In your reply, repeat the full listing exactly and leave each picture out.

:::

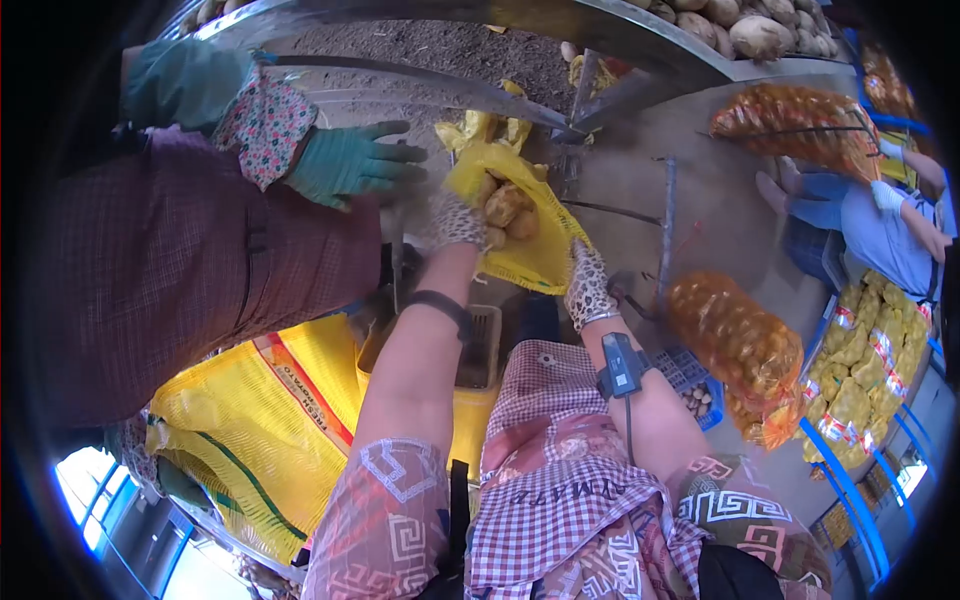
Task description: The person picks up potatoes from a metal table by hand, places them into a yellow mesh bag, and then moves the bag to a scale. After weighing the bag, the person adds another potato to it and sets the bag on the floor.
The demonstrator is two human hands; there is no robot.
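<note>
A yellow mesh bag (545, 255) hangs in front of me with its mouth open toward me, and several potatoes (508, 208) lie inside. My left hand (458, 220), in a leopard-print glove, is closed on the left side of the bag's rim. Its fingertips are partly hidden by the mesh. On the right side, my right hand (587, 283) grips the rim, in a matching glove. Close to my left hand, a co-worker's green-gloved hand (365, 160) is held out with its fingers spread, apart from the bag.
A metal frame (480, 85) crosses above, with potatoes (760, 35) heaped on it. At right stand a filled red mesh sack (740, 335), a blue crate (712, 400) and stacked yellow sacks (860, 385). Another person carries a red sack (800, 125). A yellow bin (470, 430) stands below.
</note>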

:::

EXERCISE RESULT -
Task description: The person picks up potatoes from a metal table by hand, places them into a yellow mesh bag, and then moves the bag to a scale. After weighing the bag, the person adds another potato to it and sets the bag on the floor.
The demonstrator is two human hands; there is no robot.
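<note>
A yellow mesh bag (545, 255) hangs in front of me with its mouth open toward me, and several potatoes (508, 208) lie inside. My left hand (458, 220), in a leopard-print glove, is closed on the left side of the bag's rim. Its fingertips are partly hidden by the mesh. On the right side, my right hand (587, 283) grips the rim, in a matching glove. Close to my left hand, a co-worker's green-gloved hand (365, 160) is held out with its fingers spread, apart from the bag.
A metal frame (480, 85) crosses above, with potatoes (760, 35) heaped on it. At right stand a filled red mesh sack (740, 335), a blue crate (712, 400) and stacked yellow sacks (860, 385). Another person carries a red sack (800, 125). A yellow bin (470, 430) stands below.
</note>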

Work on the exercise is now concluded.